_Description of the task:_
Lines from the opening of the material through the line containing "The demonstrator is" must be duplicated word for word. Pictures are not.

_Provided data:_
━━━━

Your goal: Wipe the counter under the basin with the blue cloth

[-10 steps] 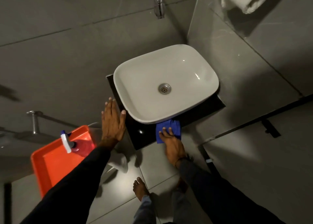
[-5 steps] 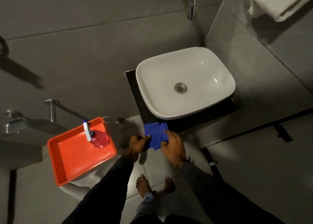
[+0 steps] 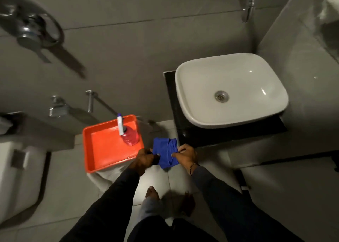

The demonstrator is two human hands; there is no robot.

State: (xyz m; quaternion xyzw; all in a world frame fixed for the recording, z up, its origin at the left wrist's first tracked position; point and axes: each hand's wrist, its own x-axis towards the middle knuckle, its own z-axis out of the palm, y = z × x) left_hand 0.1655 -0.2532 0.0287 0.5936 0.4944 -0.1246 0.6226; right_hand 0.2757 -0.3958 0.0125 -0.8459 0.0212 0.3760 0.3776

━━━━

_Solution for this problem:_
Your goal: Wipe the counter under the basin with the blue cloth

[-10 steps] 
[-5 steps] 
[+0 steps] 

The demonstrator is two human hands; there is no robot.

Nothing further is required for this exercise.